Léa hocha la tête, intriguée par ce que cette femme lui racontait. Sa curiosité fut d’autant plus attisée lorsque celle-ci lui expliqua que tout le monde avait en fait du magnétisme et des capacités dépassant largement celles de nos cinq sens. Mais la plupart des gens n’en avaient pas conscience et ne savaient pas comment les utiliser. Dans l’esprit de Léa, tout commença à remuer et s’agiter, comme les pièces d’un immense mécanisme cherchant activement celles qui leur correspondent pour s’enclencher les unes dans les autres. Se peut-il que j’aie, moi aussi, certaines aptitudes ? se demanda Léa en repensant au rêve qu’elle avait fait le matin même avec Viktor. La capacité d’entendre des messages venant de l’invisible ?

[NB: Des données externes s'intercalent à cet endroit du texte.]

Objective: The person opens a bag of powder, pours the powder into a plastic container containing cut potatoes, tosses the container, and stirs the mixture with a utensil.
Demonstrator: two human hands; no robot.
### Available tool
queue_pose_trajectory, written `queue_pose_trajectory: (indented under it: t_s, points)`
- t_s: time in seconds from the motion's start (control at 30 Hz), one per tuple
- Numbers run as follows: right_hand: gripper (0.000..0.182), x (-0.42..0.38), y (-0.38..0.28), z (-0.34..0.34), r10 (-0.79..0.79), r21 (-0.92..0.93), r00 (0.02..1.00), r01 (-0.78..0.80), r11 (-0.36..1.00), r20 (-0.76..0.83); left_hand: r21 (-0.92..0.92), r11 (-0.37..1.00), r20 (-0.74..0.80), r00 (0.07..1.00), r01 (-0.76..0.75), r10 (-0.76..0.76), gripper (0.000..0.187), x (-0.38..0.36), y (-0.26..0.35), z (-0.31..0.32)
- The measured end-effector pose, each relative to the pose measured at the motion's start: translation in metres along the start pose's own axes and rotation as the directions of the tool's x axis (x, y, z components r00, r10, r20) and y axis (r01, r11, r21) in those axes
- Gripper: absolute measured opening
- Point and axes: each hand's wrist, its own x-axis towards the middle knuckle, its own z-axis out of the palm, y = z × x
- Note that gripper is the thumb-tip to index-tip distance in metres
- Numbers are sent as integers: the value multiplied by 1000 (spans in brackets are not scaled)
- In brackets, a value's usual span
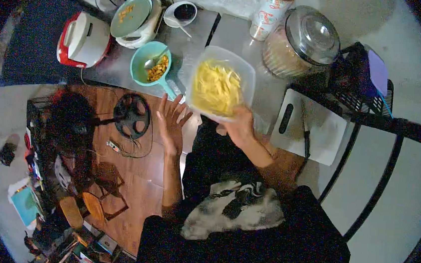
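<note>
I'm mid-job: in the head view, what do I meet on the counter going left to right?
Red-and-white rice cooker → teal handled bowl → translucent plastic container held in the right hand → lidded clear jar → black basket.

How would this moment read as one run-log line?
Right hand: grips plastic tub of yellow strips | Left hand: open, holding nothing, near pan handle | Turquoise pan: holds spoon, brown pieces

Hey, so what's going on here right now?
A person's right hand grips a clear container of yellow strips by its near side. The left hand is open, fingers spread, near the handle of the teal bowl. A knife lies on the white cutting board.
</note>
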Motion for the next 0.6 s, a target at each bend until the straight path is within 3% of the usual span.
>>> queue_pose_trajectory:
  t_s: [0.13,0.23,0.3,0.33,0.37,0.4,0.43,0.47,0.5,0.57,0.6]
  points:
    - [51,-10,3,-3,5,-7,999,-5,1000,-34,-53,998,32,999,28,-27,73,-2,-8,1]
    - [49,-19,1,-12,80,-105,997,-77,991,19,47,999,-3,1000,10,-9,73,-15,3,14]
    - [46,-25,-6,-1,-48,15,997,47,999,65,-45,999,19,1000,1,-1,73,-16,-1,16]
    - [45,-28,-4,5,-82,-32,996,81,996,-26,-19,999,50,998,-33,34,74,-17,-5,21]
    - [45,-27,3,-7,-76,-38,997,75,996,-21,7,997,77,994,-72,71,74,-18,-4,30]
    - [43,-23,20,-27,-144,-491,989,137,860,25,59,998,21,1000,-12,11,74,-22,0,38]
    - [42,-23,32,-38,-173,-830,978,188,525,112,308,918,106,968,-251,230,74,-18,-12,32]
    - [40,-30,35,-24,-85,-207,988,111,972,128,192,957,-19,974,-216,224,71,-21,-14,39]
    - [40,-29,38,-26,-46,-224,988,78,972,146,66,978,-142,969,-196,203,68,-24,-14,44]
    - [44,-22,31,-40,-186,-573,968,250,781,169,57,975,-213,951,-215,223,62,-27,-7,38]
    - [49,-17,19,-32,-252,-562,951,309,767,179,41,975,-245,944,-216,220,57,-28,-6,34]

La dame la fixa de nouveau avec intensité. Puis soudain, elle murmura d’une voix basse, presque caverneuse :

— Tu dois tracer ton sillon même dans l’obscurité et avancer sans filet de sécurité…

Léa ne comprit pas tout de suite. Surprise, elle releva les sourcils d’un air interrogateur et eut un léger mouvement de tête en arrière. Avait-elle bien entendu ce qu’elle avait entendu ? Cette dame avait-elle dit ces mots de façon générale ou à elle en particulier ? Était-ce une sorte d’énigme à résoudre qui lui était proposée ?

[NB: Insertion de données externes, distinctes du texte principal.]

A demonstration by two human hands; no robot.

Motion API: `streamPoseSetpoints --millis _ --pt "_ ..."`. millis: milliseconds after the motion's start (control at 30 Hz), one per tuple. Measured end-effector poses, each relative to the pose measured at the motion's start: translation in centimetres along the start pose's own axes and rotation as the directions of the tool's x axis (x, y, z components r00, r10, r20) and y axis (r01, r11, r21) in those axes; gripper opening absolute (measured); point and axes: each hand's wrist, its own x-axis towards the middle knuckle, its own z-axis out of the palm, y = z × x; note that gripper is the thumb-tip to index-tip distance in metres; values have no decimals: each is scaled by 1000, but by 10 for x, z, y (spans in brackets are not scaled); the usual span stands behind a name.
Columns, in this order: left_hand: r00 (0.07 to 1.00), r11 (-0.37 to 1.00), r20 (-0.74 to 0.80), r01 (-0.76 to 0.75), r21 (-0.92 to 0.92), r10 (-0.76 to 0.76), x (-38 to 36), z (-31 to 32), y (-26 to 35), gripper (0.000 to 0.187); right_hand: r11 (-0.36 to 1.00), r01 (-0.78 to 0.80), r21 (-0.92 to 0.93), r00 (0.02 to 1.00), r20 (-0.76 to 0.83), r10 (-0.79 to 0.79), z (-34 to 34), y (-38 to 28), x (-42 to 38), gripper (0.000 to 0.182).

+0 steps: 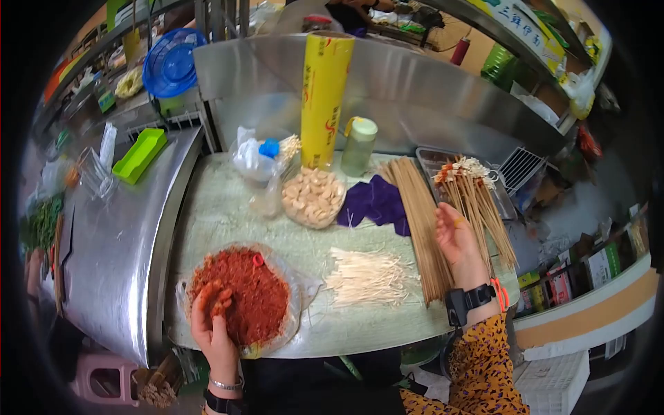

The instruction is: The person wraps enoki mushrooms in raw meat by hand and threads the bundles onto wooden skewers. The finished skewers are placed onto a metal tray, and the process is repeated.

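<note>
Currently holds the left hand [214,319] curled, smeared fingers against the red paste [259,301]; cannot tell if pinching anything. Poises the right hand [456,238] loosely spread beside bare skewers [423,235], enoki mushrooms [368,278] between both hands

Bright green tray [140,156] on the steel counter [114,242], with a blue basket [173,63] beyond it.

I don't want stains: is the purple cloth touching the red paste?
Apart. The head view shows tabletop between the purple cloth and the red paste.
</note>
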Motion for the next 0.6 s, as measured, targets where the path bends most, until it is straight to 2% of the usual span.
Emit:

— Pardon ? demanda-t-elle, interpellée.
— On dirait vraiment que vous avez quelque chose en vous, insista la femme en reprenant sa voix normale. Ça ne vous est jamais arrivé de voir des choses par hasard ou peut-être d’entendre des messages ?
— Des messages ? Quels messages ? s’agita Léa.

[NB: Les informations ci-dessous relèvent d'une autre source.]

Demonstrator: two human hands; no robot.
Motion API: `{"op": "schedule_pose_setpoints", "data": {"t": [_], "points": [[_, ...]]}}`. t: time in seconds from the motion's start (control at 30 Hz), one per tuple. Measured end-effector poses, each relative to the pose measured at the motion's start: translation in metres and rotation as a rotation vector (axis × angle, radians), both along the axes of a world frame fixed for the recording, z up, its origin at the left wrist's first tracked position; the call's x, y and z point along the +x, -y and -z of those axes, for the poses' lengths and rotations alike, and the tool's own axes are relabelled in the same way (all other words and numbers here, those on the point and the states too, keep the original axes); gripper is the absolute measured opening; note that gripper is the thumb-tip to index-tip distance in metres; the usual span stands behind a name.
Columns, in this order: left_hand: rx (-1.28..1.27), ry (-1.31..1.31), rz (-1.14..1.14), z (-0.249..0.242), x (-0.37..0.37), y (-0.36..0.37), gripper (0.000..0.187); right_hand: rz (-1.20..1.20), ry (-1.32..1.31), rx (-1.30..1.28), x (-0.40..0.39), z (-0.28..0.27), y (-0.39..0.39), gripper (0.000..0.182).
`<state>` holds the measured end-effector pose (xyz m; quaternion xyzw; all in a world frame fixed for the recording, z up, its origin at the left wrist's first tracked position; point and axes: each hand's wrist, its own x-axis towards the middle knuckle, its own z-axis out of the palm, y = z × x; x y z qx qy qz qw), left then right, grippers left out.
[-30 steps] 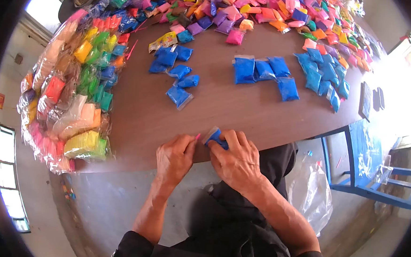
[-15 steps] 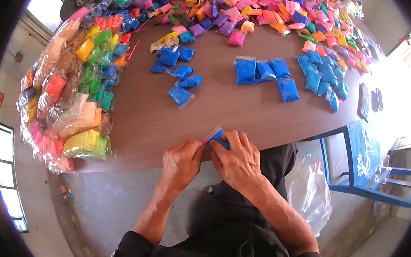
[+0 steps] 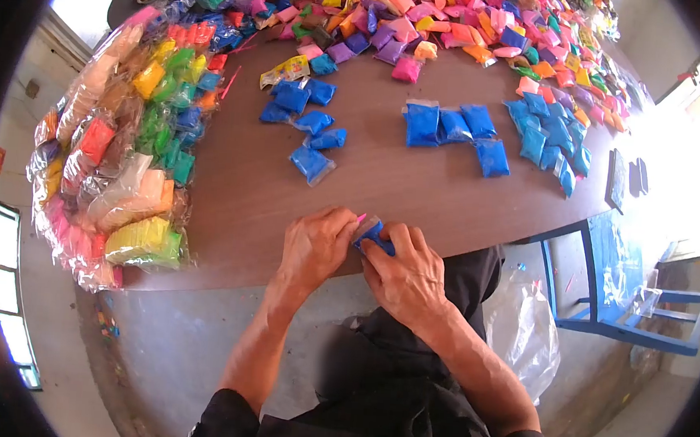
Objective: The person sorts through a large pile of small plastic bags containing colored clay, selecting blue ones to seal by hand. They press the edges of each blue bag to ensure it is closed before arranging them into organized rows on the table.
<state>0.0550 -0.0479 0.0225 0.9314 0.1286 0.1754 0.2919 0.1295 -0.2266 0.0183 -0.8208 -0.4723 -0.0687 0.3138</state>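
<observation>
My right hand point(image 3: 405, 268) is closed on a small clear packet with blue filling point(image 3: 372, 233), held over the table's front edge. Just left of it, my left hand point(image 3: 317, 242) is closed around a thin pink stick point(image 3: 361, 218); only its tip shows between thumb and forefinger. The tip points toward the packet's top end. Beyond my hands lies a loose group of blue packets point(image 3: 311, 165). Another blue group point(image 3: 421, 124) sits further right, some of its packets lying flat side by side.
Bagged packets in many colours point(image 3: 144, 242) are stacked along the table's left side. A large heap of loose coloured packets point(image 3: 458, 21) spreads across the back. Lighter blue packets point(image 3: 558, 133) lie at the right. A blue chair point(image 3: 604, 258) and a clear plastic bag point(image 3: 523, 333) stand beside the table.
My left hand has shifted slightly up and away from the packet, and the pink tip now shows apart from it. My right hand keeps its grip on the packet.
</observation>
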Motion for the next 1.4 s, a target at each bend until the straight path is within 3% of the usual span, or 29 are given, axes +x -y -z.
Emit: {"op": "schedule_pose_setpoints", "data": {"t": [0.17, 0.37, 0.57, 0.9, 1.0, 1.1, 1.2, 1.4], "points": [[-0.001, -0.003, 0.119, -0.004, 0.012, 0.003, 0.010, 0.010, -0.002, -0.022, -0.001, 0.004, 0.000, 0.025], [0.105, 0.052, 0.004, -0.001, 0.014, -0.019, 0.009, -0.002, -0.023, -0.012, 0.002, -0.004, 0.004, 0.026], [-0.254, 0.121, -0.248, -0.019, -0.020, -0.002, 0.011, 0.107, -0.383, 0.259, 0.018, -0.018, 0.010, 0.016], [-0.274, 0.230, -0.190, 0.005, -0.003, 0.053, 0.008, 0.195, -0.414, 0.167, 0.025, -0.009, 0.014, 0.022], [-0.080, 0.194, -0.134, 0.021, 0.006, 0.046, 0.007, 0.197, -0.403, 0.191, 0.028, -0.004, 0.012, 0.023], [-0.046, 0.138, -0.160, 0.019, 0.008, 0.040, 0.008, 0.223, -0.482, 0.165, 0.031, -0.005, 0.012, 0.022], [-0.177, 0.170, -0.198, 0.009, 0.005, 0.042, 0.009, 0.208, -0.513, 0.175, 0.036, -0.005, 0.011, 0.021], [-0.015, 0.113, -0.129, 0.015, 0.014, 0.047, 0.007, 0.187, -0.542, 0.159, 0.039, -0.008, 0.011, 0.021]]}}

L’image de Viktor la tenant par la main passa devant ses yeux. La dame ne répondit pas, l’observant toujours.

— Eh bien… c’est-à-dire que… enchaîna Léa.

Elle n’allait quand même pas raconter son rêve de cette nuit à une parfaite inconnue… Mais peut-être pourrait-elle au moins obtenir quelques informations ?

— Est-il possible, poursuivit Léa, par exemple, que des personnes décédées viennent nous voir en rêve pour nous dire certaines choses ou nous faire passer certains messages ? Et si c’est le cas, comment comprendre ce que cela veut dire ?
— Ah vous voyez ! répliqua la dame sans répondre. Je pense que vous sous-estimez vos capacités. Je m’appelle Sandrine.
— Enchantée. Léa, dit cette dernière en lui serrant la main.
— Si cela vous intéresse, je connais quelqu’un. Elle pourra sûrement vous aider à décoder ces messages.

À ce moment-là, les portes de la salle s’ouvrirent et le public commença à entrer. Léa en avait presque oublié pourquoi elle était venue ici. Sandrine lui montra des sièges vides dans les rangées du devant et les deux femmes s’installèrent côte à côte.